Mary Cassatt (1844-1926), Girl in a Bonnet Tied with a Large Pink Bow.
As I was driving back into Manhattan Thursday night, I realized that I’d left my phone plugged in to a charging station at my kids’ school. Should I turn around and drive the 10 minutes back to Riverdale to get it? No, I had another social engagement; I wanted to get to book club — we’d read Commonwealth by Ann Patchett. I was looking forward to the discussion.
Besides, I thought, as soon as I arrive, I’ll call Cate who could email her dean and ask her to hold my phone. But we didn’t bother the dean. Because Cate reassured me, “It’ll be there in the morning. I’ll get it for you. You’ll be fine. It’ll be like a game. See how you do without your phone.”
Occasionally, on Friday, I found myself reaching for my phone, like a phantom limb. Especially, last night. See, I had an invitation to a preview of a show at Christie’s auction house and wanted to to snap a pic of the two- to three-million-dollar painting by Mary Cassatt of a girl in a bonnet.
The girl’s eyes drift to the side. She looks ready to play. Or maybe she is not allowed to play and she has become reflective. There seems to be as much nuance in her expression as in Mona Lisa’s smile. She is watching something. (She is not on her phone.)
Without my phone to snap the painting, I had to simply gaze at Cassatt’s intense colors and brushstrokes. Apparently, at an auction house, you don’t have to keep back from the art like you do at a museum, you can get right up in a painting’s grill.

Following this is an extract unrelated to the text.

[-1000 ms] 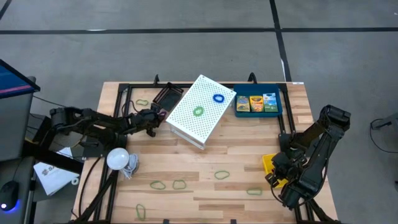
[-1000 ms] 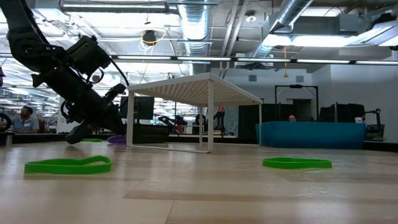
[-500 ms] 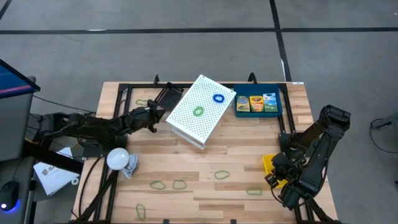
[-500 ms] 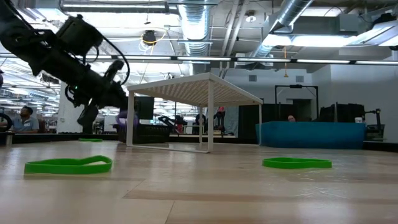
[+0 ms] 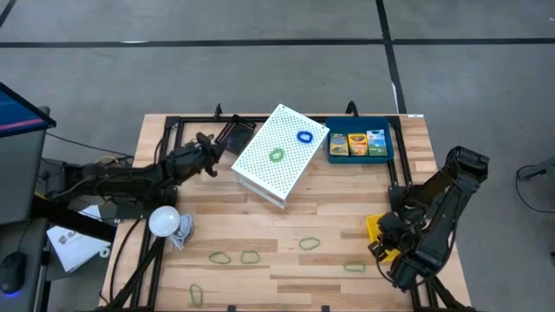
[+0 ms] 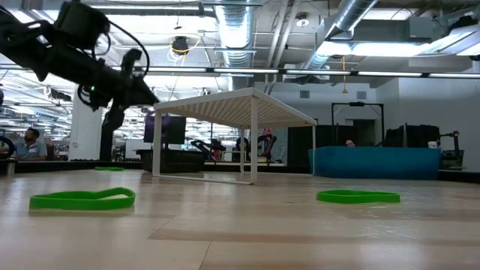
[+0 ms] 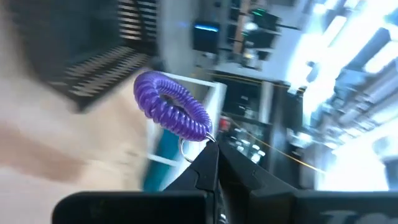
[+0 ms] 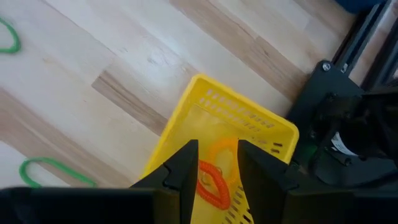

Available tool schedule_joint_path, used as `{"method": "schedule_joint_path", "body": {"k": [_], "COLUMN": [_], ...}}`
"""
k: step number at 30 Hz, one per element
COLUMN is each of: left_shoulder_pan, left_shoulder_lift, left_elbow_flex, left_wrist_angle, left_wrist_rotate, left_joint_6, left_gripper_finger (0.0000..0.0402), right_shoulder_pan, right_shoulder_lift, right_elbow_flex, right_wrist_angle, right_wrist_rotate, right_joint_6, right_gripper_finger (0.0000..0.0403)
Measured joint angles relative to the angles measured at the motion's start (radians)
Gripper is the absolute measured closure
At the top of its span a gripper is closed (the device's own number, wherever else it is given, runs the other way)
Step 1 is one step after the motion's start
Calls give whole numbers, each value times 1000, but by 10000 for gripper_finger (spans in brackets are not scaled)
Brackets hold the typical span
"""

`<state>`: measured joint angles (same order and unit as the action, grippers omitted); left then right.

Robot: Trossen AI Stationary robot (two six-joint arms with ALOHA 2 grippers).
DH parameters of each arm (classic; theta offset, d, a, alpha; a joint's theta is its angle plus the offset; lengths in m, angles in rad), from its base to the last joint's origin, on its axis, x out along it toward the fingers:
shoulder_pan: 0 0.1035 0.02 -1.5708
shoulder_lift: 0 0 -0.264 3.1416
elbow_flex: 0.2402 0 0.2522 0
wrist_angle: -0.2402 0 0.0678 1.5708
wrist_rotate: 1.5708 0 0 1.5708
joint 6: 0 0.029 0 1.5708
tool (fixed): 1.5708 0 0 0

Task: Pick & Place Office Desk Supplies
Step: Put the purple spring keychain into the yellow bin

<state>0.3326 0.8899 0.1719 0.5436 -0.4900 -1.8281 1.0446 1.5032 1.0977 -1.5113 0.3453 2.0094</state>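
while the left gripper (image 7: 210,163) hangs raised over the back-left of the table, just beside the white perforated stand (image 5: 279,156), its fingers are pressed together on the metal ring of a purple coil band (image 7: 172,113), which dangles off the tips clear of the wood. black mesh tray (image 5: 232,134) sits right by it at the back edge, partly tucked against the stand. likely step: carry the purple band to its tray and drop it. doing it well means staying high enough that the loop doesn't snag the stand corner, centering over the tray before opening, and going low so the springy coil doesn't bounce out. grip is only on the small ring, so it could swing; move smooth.

right gripper (image 8: 217,163) waits at the front-right, fingers apart with a modest gap, nothing pinched, hovering over the yellow mesh tray (image 8: 249,127) with an orange band (image 8: 214,180) in it. blue tray (image 5: 360,144) at back right holds three crayon packs (image 5: 356,143). a blue band (image 5: 304,137) and a green band (image 5: 276,155) lie on the stand top. more green bands (image 5: 310,244) are scattered across the front of the table, still to sort.
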Motion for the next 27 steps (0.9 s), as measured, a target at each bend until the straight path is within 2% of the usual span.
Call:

Mind-blowing. The girl’s peachy skin reflected the peachy color of the bow. There was a quality of androgyny to the girl that I don’t think you can get in the reproduction.
Also, a painting, like this one, probably took forever to paint whereas a phone photo is snapped in an instant. In those museum photo grabs, the painting is like an animal — once hunted, purposefully captured, immediately stashed, promptly forgotten.
Having to look at the painting, without photographing it, made me remember it and interact with it. There was no screen, no filter. Nothing between me and the painting. It was refreshing. It was meaningful. It was a moment.
On the M5 bus ride home from Christie’s, if I’d had my phone, I would’ve gazed at the screen. Maybe scrolled through my Twitter feed, become irate at the first 100 days of the pres’s failing administration. I’d have begun to seethe.
But, without my phone, I read the Christie’s catalog. I learned Cassatt painted many children in bonnets. I thought about art. I gazed out the bus window. I saw many people with their heads down, looking at their phones.
When I returned home, Cate handed me my phone. She told me that it’d been right where I’d left it, at the charging station. I set my phone down.
“You were right. I don’t need it. I’m fine.” I’d been recharged by art without my phone.